Career[edit]

With Funny Gay Males, Smith is the co-author of Growing Up Gay: From Left Out to Coming Out (1995). Smith is also the author of two books of biographical essays. Openly Bob (1997) received a Lambda Literary Award for best humor book.[3]


Way to Go, Smith! (1999) was nominated for a 2000 Lambda Literary Award in the same category.[4] Smith published his first novel, Selfish and Perverse, in 2007, and Remembrance of Things I Forgot in 2011.
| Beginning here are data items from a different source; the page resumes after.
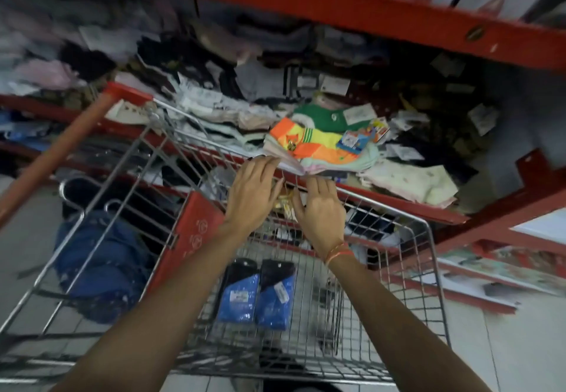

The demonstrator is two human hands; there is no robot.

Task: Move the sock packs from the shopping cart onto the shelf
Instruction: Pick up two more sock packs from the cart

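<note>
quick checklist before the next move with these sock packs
1. Bright orange, yellow and mint sock pack stack on the red metal shelf: ok, though it sits at the front edge.
2. Left hand free: ok, fingers spread beside the stack, no grip on anything.
3. Right hand free: ok, open below the stack.
4. Packs left in the silver wire shopping cart: not ok, two blue and black sock packs lie on its floor.
5. Shelf room for more: cannot tell, the shelf is crowded and the picture is blurred.
</note>
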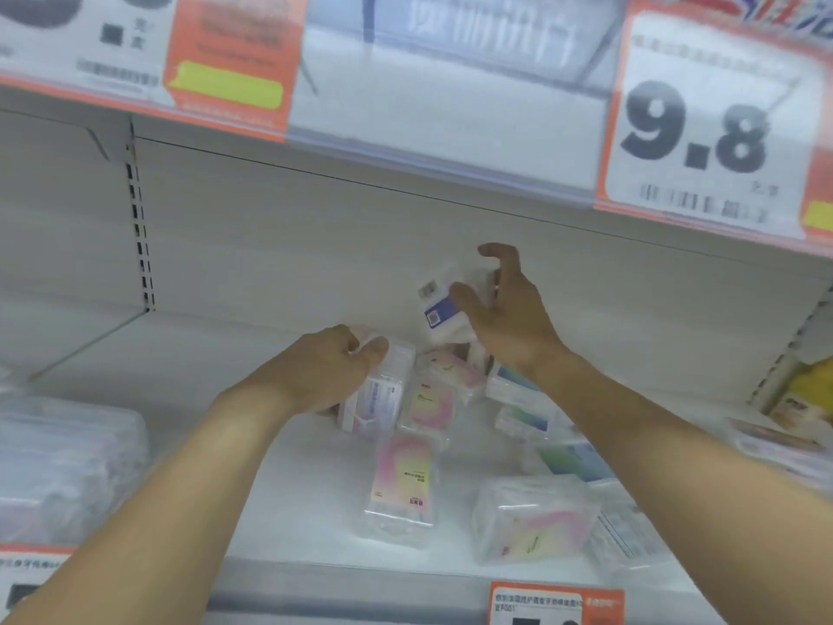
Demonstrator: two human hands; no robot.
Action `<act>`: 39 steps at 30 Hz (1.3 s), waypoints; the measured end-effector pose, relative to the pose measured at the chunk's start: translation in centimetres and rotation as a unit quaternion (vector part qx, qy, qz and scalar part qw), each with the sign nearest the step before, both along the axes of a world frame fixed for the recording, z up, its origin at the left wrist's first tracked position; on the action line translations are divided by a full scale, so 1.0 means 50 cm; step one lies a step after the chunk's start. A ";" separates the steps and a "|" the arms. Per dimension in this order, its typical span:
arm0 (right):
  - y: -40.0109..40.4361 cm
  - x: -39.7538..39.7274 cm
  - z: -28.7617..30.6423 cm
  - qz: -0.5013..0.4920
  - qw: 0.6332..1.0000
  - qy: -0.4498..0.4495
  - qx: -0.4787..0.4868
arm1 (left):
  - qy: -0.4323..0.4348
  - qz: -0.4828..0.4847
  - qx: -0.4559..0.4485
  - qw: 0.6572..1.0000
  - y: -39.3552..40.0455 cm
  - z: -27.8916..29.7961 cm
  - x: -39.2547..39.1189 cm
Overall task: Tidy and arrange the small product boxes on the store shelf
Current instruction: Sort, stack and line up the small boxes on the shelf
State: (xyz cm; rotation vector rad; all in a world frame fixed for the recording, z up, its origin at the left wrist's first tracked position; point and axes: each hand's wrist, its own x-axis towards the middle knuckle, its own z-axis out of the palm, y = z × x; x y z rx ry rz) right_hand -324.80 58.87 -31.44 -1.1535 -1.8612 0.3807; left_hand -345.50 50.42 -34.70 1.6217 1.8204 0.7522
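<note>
Several small clear product boxes with pink or blue-green labels lie scattered on the white shelf (189,376). My left hand (324,369) grips the top of an upright clear box with a pale purple label (381,399) at the back of the heap. My right hand (500,309) holds a white box with a blue barcode patch (439,309) lifted above the pile, tilted. A pink-label box (403,484) lies flat nearer the front. Another pink one (534,521) rests at the front right. Blue-green boxes (523,419) sit under my right forearm.
The upper shelf edge carries a large 9.8 price tag (707,124) and an orange tag (230,60). Clear wrapped packs (63,462) stand at the left. Yellow packaging (807,399) sits at the far right beyond a divider. A price label (556,602) is on the front rail.
</note>
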 end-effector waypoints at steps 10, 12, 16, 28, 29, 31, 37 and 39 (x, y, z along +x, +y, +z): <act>-0.206 0.228 0.055 0.007 0.935 0.165 -0.313 | -0.034 -0.152 0.244 0.957 -0.076 0.077 0.272; -0.237 0.273 0.054 -0.001 0.943 0.144 -0.301 | -0.028 -0.199 0.220 0.955 -0.089 0.069 0.336; -0.287 0.380 0.073 0.025 0.943 0.087 -0.319 | -0.055 -0.206 0.191 0.958 -0.099 0.047 0.435; -0.248 0.662 0.036 -0.330 0.913 0.239 0.012 | -0.184 -0.021 0.191 0.964 -0.053 0.029 0.650; -0.237 0.673 0.021 -0.362 0.901 0.232 0.061 | -0.147 -0.026 0.238 0.960 -0.051 0.032 0.675; -0.227 0.683 -0.007 -0.388 0.897 0.194 0.077 | -0.091 -0.056 0.300 0.948 -0.050 0.038 0.725; -0.212 0.736 -0.032 -0.273 0.937 0.190 -0.104 | 0.051 -0.181 0.267 0.945 -0.014 -0.009 0.814; -0.213 0.756 -0.036 -0.224 0.944 0.184 -0.159 | 0.093 -0.197 0.248 0.944 -0.012 -0.019 0.812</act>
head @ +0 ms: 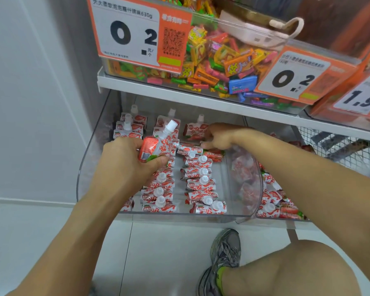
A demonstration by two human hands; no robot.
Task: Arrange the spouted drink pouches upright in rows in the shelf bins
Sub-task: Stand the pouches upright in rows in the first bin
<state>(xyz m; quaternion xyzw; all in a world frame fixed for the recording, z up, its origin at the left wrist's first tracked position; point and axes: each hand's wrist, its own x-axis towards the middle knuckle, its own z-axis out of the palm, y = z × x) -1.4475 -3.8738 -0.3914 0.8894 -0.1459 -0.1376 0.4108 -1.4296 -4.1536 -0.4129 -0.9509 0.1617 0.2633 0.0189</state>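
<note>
A clear plastic shelf bin (88, 159) on the lower shelf holds several red-and-white spouted drink pouches (198, 184) standing in rows, white caps up. My left hand (124, 161) grips one pouch (156, 144) above the middle row, tilted, its spout pointing up and to the right. My right hand (220, 135) reaches deeper into the bin, its fingers touching pouches near the back of the right row. Whether it holds one I cannot tell. A second bin (259, 189) to the right holds more of the same pouches, lying jumbled.
The shelf above (179, 90) carries clear bins of colourful wrapped sweets (222, 58) with orange price cards. A wire basket (340, 146) stands at the right of the lower shelf. A white wall closes the left side. My knee and grey shoe (224, 255) are on the tiled floor below.
</note>
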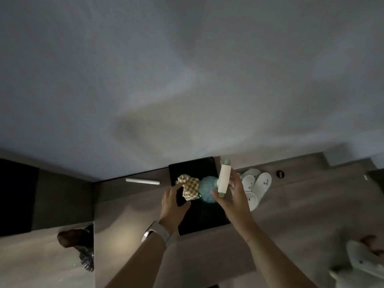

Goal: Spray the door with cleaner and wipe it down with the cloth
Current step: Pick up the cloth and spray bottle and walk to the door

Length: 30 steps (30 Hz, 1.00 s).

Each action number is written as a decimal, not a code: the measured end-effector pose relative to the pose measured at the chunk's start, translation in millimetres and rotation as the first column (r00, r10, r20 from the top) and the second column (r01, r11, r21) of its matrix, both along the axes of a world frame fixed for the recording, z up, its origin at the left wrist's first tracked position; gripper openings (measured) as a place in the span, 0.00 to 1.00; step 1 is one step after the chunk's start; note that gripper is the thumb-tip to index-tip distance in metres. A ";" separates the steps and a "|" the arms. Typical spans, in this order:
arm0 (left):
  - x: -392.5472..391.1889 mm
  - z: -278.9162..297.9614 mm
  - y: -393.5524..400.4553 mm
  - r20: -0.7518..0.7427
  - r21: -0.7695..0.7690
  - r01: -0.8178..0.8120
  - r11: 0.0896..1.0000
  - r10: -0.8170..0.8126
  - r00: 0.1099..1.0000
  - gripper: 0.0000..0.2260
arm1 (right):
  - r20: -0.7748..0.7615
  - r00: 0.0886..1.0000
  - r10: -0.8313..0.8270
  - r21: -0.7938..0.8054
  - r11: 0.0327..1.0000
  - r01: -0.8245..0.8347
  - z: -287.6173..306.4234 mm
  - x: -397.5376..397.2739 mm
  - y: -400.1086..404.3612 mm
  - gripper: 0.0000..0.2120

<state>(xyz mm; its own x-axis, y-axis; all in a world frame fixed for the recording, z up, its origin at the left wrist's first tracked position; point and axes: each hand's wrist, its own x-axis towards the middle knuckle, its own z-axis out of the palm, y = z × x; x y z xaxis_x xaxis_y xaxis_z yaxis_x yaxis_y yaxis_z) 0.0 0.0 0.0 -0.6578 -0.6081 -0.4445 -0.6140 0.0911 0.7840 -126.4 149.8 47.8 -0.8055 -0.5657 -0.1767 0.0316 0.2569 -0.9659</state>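
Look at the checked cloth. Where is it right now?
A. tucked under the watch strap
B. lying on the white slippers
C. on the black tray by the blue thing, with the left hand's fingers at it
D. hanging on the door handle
C: the checked cloth lies on the black tray, beside the blue round thing, with the left hand reaching its edge.

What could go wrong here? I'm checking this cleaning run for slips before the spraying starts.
The right hand has open fingers beside the spray bottle, so the bottle may tip or drop. The left hand touches only an edge of the checkered cloth, which could slip. The dim light may hide missed spots on the door.
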 end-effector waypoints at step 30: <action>86.0 180.2 58.4 -0.108 0.517 -0.387 0.764 0.507 0.855 0.19 | -0.072 0.931 -0.358 0.104 0.926 0.364 123.7 83.2 93.1 0.22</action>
<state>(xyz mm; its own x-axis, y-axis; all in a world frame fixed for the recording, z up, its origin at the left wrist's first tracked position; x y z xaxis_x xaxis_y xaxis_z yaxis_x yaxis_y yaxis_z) 86.0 58.4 180.2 -0.4803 -0.6197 -0.6207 -0.2907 -0.5552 0.7793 -43.2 242.9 171.5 -0.9609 -0.2133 -0.1766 0.0948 0.3455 -0.9336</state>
He published a new collection of essays, Treehab: Tales from My Natural Wild Life, in 2016. The essays cover a wide range of subjects including his career in stand-up, his love of nature, and his experience with ALS. He performed at the inaugural We're Funny That Way! comedy festival in 1997, and appeared in the festival's documentary film in 1998. In the same year he was part of In Thru the Out Door, an LGBT sketch comedy special.[5]

Personal life[edit]

While taping a 2007 comedy special for Logo, Smith disclosed that he was suffering from a neurological disorder. He described his symptoms at that time as slurred speech, making him sound inebriated. In response to an August 2012 New York Times article on openly gay male stand-up comedians, Smith posted a comment stating he had ALS.[6]


While competing on Chopped, comedian Judy Gold mentioned she was playing for an ALS charity in honor of a friend of hers who had ALS and could no longer speak. Further research shows that Gold did the benefit in honor of Smith.


In February 2013, Smith gave a candid interview to Canada's Global News, where he elaborated about his condition.[7] The article also revealed that Smith assisted with the conceiving of fellow LGBTQ comedian Elvira Kurt's children, who with Kurt reside in Canada;[7] and that he was a direct descendant of Henry Smith of Pelham, an early settler of Canada's Niagara Region for whom the Henry of Pelham Winery is named.[7]


Bob Smith died on January 20, 2018, from Lou Gehrig's Disease in his Manhattan home at 59 years of age.